→ **TASK OBJECTIVE**
Your answer should hold every line of the records below that contains the string "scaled".

→ **DATA EXCERPTS**
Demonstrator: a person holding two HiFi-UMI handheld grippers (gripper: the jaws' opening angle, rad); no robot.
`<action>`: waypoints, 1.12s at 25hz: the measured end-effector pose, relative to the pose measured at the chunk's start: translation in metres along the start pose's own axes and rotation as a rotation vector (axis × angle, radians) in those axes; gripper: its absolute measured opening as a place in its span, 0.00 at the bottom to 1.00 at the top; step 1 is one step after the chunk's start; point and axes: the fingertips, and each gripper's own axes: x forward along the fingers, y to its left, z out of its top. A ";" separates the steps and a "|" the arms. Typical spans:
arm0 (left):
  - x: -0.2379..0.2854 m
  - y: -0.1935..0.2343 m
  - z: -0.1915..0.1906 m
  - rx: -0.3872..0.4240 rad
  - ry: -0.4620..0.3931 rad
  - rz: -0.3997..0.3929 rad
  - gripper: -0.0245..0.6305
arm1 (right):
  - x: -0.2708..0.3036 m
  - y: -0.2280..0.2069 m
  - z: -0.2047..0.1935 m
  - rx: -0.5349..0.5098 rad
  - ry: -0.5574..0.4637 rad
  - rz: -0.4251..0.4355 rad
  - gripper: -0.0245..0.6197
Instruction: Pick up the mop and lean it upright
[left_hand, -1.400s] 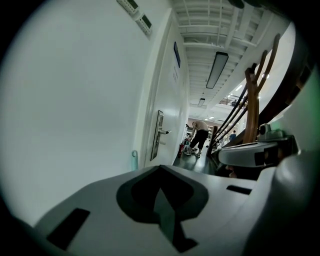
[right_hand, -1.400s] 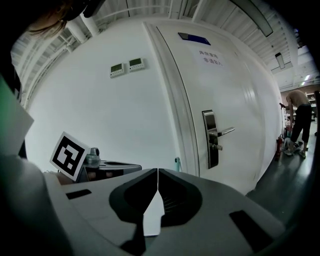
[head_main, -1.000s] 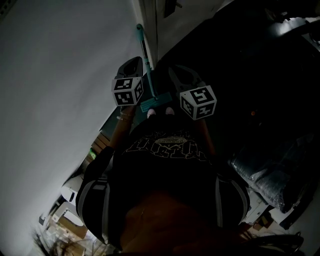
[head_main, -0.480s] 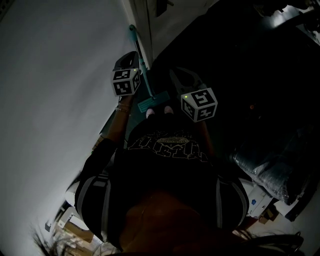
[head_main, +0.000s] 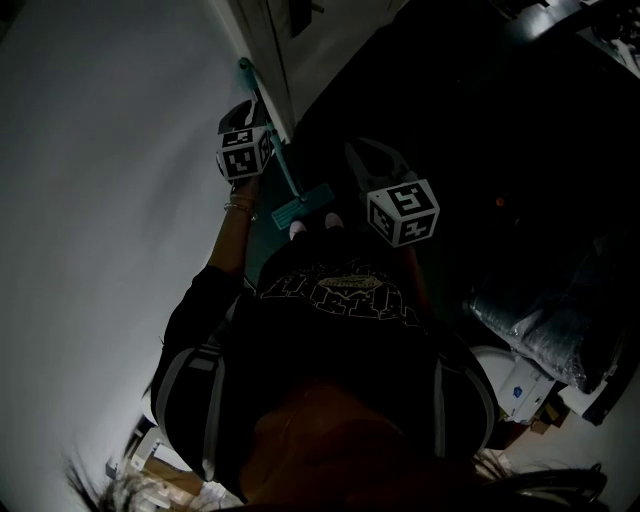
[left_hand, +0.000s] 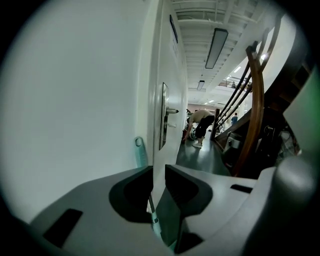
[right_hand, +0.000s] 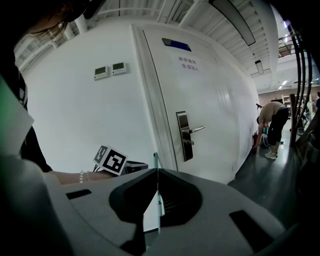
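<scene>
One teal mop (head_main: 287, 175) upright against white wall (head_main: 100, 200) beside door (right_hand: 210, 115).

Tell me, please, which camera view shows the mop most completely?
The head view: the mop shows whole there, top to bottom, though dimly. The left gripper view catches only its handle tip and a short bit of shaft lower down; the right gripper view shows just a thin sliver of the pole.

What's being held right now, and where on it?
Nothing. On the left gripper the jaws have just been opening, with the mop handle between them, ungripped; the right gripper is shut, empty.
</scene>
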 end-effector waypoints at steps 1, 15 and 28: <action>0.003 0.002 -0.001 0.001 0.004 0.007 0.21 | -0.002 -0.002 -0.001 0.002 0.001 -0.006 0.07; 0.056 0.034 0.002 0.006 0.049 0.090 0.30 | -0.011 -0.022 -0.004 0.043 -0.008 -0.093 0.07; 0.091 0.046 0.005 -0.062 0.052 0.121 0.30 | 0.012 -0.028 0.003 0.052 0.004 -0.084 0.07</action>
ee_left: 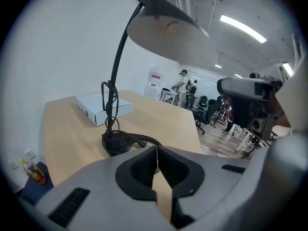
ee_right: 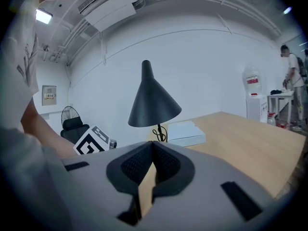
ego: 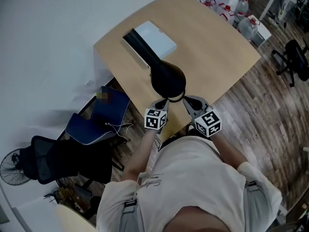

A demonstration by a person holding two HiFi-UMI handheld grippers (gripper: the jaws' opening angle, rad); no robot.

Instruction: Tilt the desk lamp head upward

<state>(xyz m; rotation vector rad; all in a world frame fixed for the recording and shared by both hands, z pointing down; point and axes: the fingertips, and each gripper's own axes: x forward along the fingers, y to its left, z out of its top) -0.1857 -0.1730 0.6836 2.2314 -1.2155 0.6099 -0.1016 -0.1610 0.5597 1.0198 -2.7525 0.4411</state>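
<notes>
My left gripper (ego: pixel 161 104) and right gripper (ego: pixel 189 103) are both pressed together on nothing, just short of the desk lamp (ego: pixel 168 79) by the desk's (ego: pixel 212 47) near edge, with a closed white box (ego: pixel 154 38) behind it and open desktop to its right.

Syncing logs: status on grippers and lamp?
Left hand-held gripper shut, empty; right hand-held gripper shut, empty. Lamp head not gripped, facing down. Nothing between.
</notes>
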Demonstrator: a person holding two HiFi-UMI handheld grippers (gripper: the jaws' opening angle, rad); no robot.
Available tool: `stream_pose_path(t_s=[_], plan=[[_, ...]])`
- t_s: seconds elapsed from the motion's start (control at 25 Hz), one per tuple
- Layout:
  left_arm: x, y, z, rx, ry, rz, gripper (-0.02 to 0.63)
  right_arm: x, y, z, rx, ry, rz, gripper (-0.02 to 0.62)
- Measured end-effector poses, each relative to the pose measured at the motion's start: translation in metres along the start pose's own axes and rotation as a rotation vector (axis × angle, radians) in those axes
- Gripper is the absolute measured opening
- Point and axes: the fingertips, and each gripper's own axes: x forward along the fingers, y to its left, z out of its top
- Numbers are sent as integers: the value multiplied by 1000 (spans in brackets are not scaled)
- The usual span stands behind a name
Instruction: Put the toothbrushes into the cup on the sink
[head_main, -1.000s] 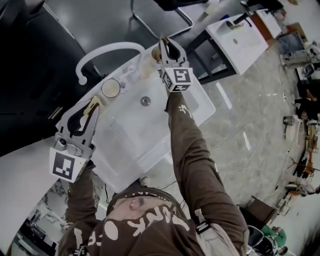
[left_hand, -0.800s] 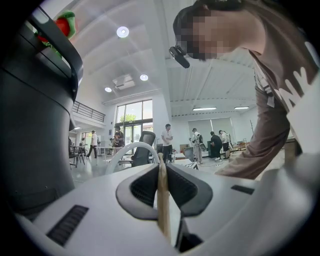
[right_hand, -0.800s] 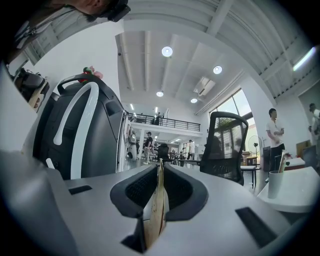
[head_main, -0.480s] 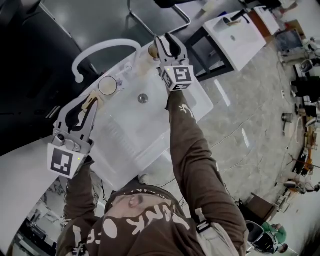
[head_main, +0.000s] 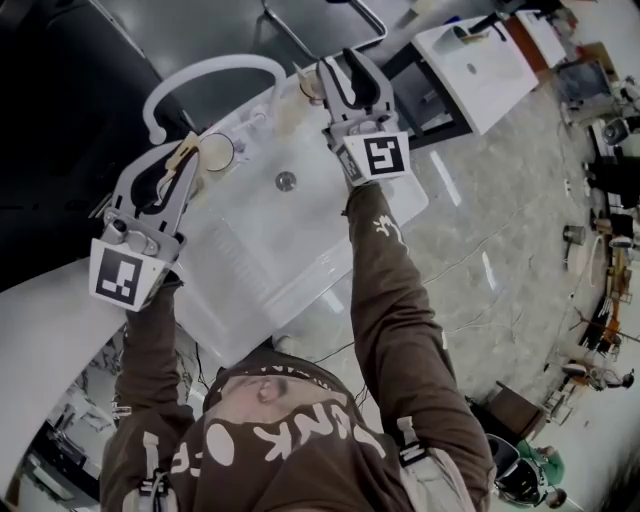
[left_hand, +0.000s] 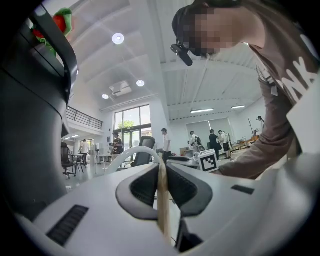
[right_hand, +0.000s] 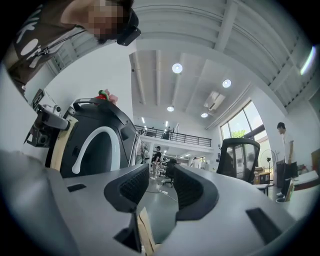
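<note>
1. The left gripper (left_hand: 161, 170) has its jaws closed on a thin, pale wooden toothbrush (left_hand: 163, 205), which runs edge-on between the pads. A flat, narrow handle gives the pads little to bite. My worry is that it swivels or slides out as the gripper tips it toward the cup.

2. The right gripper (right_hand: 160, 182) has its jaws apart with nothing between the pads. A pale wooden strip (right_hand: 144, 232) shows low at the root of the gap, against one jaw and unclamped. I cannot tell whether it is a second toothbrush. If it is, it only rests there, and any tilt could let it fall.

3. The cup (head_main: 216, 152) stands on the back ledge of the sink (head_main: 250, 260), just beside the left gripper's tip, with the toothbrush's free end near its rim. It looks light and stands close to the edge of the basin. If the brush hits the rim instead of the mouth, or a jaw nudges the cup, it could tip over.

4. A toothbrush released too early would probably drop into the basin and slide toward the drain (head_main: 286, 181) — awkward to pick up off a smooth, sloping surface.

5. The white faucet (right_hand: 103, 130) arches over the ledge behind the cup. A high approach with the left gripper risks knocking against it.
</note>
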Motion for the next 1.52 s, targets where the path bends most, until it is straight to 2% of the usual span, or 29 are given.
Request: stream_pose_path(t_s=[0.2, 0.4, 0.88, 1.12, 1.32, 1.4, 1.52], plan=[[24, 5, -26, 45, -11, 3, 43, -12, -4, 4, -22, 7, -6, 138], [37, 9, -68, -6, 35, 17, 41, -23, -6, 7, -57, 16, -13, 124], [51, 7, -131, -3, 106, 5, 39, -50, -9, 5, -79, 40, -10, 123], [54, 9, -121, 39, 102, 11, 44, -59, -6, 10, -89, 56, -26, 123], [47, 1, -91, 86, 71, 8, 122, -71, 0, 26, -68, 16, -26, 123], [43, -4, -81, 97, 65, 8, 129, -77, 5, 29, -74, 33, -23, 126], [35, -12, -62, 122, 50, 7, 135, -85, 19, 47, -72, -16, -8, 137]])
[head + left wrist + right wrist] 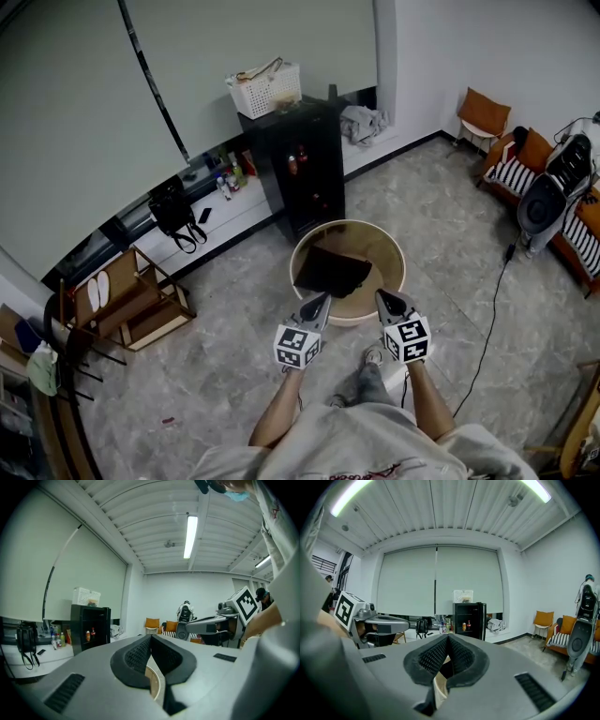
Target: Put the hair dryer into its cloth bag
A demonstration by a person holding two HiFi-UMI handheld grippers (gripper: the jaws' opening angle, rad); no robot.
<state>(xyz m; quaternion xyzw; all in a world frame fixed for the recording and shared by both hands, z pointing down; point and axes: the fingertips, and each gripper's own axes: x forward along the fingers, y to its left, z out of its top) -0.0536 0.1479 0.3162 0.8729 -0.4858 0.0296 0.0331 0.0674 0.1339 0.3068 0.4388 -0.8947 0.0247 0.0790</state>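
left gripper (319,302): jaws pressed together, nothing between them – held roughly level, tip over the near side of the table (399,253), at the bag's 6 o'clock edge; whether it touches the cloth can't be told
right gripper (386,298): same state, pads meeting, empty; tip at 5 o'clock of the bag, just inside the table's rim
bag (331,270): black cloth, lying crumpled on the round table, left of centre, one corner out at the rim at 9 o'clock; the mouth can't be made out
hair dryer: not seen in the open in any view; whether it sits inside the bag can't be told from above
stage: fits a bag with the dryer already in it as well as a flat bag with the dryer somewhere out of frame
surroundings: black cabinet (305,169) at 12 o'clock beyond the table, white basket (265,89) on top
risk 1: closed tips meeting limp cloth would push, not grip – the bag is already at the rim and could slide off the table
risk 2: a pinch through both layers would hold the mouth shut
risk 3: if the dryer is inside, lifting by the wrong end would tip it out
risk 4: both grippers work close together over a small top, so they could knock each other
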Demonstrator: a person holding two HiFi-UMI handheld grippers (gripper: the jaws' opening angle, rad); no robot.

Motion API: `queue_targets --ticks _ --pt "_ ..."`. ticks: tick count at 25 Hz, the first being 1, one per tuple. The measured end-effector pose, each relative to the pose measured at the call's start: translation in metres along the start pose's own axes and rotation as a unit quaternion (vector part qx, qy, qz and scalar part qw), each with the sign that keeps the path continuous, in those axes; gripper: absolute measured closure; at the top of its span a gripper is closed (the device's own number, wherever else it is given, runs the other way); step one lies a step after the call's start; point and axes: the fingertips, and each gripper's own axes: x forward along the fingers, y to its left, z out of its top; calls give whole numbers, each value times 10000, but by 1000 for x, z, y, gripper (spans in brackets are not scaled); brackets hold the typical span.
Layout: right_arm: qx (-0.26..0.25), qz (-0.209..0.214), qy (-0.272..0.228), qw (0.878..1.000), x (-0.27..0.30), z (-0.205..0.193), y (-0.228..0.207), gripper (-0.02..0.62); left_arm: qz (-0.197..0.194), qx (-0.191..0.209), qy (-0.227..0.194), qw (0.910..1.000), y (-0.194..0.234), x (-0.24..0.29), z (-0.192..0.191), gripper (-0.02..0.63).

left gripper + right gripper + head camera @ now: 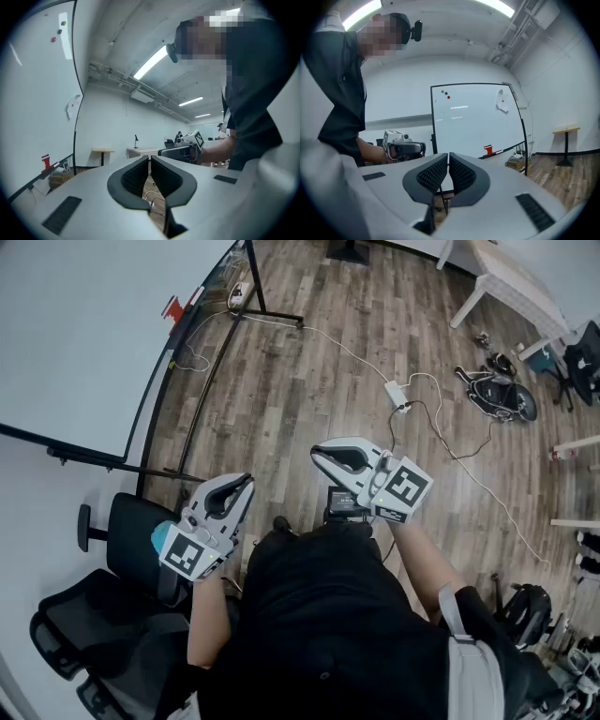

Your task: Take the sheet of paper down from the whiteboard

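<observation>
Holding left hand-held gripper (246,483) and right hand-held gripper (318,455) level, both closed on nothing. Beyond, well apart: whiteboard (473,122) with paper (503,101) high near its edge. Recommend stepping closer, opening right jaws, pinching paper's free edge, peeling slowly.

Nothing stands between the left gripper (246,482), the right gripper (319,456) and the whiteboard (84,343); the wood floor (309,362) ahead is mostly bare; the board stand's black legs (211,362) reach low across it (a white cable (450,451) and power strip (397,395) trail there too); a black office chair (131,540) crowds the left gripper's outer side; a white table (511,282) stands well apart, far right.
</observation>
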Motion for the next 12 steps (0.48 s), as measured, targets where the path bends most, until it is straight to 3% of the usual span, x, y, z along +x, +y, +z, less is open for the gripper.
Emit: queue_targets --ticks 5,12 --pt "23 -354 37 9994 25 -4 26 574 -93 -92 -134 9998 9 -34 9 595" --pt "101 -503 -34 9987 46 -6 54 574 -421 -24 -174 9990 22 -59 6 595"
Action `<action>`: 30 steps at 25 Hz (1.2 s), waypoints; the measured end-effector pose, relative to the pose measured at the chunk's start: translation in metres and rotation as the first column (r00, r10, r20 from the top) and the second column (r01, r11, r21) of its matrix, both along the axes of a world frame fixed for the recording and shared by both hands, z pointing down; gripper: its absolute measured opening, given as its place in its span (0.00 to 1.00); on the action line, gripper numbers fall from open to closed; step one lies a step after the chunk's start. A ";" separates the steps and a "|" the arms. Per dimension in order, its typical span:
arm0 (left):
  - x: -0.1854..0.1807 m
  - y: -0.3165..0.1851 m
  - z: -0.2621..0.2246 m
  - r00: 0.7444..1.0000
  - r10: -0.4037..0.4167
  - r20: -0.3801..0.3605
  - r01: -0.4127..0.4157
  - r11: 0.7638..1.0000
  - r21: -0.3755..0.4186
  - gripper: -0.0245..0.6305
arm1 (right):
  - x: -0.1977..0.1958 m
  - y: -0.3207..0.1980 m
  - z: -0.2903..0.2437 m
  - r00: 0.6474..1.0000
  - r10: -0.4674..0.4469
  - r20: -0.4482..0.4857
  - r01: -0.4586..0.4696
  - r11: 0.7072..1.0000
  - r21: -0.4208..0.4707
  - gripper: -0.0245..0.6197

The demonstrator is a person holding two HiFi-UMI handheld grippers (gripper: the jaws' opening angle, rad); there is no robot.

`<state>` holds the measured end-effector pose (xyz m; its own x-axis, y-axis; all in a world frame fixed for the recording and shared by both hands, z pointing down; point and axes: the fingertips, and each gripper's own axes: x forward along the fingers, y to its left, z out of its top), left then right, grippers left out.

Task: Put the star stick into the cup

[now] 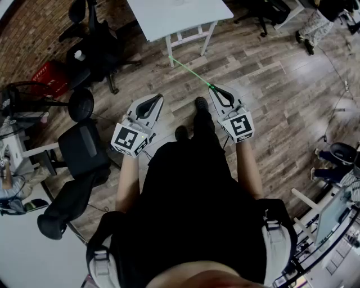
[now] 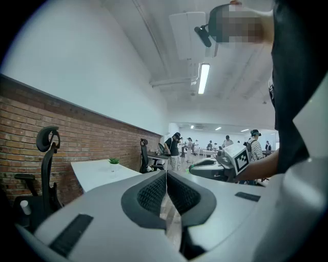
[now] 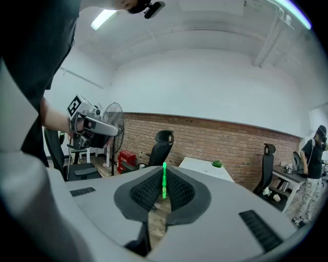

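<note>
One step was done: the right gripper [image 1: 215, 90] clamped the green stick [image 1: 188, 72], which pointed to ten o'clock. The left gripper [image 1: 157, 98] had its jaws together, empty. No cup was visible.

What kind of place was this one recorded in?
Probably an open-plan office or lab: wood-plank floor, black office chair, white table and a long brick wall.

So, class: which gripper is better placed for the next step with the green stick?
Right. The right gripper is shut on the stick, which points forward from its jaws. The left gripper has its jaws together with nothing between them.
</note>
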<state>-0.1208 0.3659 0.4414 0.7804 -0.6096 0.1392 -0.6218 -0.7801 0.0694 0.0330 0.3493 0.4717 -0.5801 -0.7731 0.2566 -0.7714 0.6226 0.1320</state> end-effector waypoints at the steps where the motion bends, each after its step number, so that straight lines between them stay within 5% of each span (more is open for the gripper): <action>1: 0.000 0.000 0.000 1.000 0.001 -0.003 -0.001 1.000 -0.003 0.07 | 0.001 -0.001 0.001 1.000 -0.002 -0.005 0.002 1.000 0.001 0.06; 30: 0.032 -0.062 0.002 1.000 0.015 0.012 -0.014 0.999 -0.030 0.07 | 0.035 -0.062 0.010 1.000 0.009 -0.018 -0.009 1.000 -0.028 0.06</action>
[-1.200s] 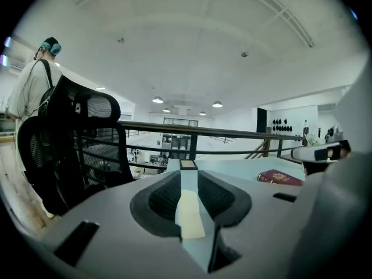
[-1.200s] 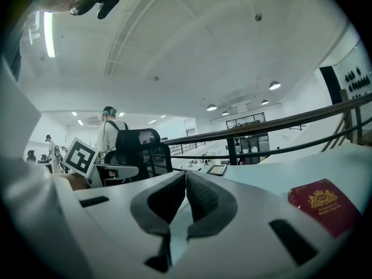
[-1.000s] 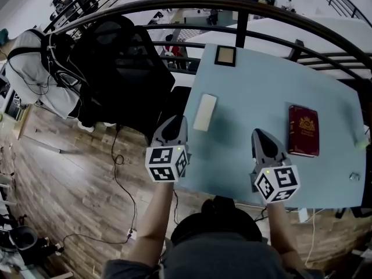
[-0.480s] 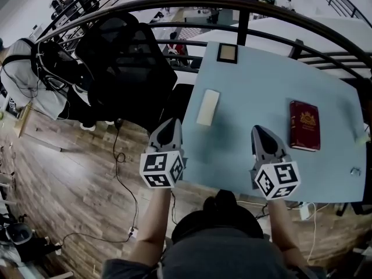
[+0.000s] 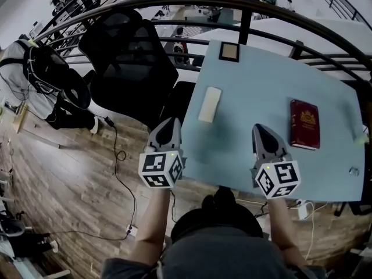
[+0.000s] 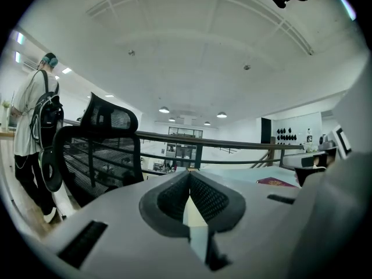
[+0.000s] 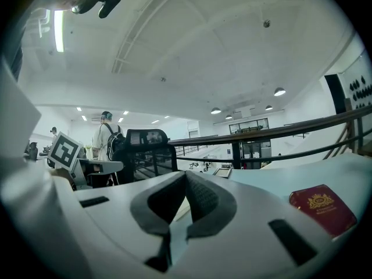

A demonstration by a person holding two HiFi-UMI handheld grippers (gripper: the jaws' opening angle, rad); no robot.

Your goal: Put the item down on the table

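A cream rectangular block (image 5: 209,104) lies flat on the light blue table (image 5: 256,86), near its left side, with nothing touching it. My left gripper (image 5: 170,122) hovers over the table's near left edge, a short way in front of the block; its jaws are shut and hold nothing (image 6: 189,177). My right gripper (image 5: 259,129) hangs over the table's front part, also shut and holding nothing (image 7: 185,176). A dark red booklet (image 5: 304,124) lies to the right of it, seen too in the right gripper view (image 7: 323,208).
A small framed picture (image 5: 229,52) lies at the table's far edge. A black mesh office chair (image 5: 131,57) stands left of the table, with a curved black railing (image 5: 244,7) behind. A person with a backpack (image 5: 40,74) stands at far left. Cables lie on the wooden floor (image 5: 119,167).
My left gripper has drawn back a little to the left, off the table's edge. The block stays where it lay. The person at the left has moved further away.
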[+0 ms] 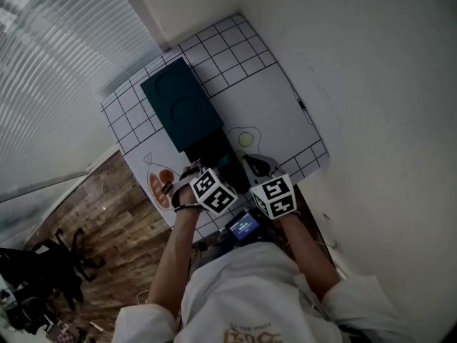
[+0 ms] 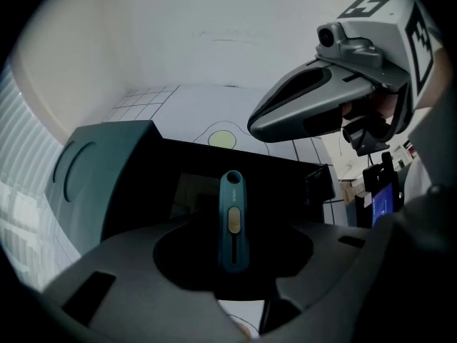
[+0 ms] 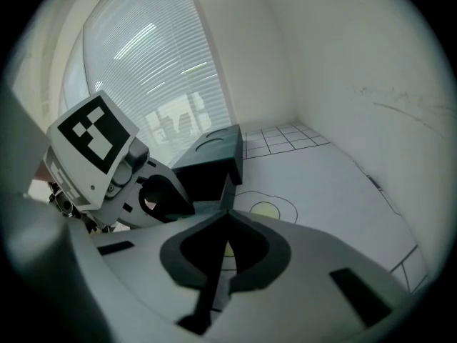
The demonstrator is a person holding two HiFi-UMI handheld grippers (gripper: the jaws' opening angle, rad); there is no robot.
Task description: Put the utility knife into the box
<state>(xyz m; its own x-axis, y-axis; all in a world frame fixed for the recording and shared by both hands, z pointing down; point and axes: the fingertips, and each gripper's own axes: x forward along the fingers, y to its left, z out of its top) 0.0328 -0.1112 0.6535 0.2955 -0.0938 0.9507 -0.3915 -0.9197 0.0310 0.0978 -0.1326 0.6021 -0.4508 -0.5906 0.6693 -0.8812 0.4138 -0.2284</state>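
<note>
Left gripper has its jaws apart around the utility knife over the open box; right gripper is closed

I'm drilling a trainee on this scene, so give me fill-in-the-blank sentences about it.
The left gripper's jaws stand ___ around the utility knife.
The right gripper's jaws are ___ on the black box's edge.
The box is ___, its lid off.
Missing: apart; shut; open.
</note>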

→ **RESULT FOR THIS TASK**
- Numbers are sent as integers: the value multiplied by 1000 (spans in brackets are not scaled)
Motion API: `queue_targets --ticks _ --pt "_ ..."`. ticks: tick count at 25 Hz, the first being 1, one per tuple. The measured end-effector pose, each relative to the pose measured at the call's start: translation in metres along the start pose's own axes and rotation as a unit quaternion (vector part qx, qy, qz and scalar part qw), each with the sign that keeps the path continuous, in those axes; gripper: absolute measured closure; at the top of its span a gripper is closed (the device's own number, wherever else it is given, runs the other way); step one lies a step after the call's start; point and axes: the fingertips, and each gripper's own axes: x forward along the fingers, y to its left, z out of its top; calls give whole numbers, each value times 10000, but by 1000 for x, z, y, gripper (spans in brackets are not scaled); brackets hold the typical span.

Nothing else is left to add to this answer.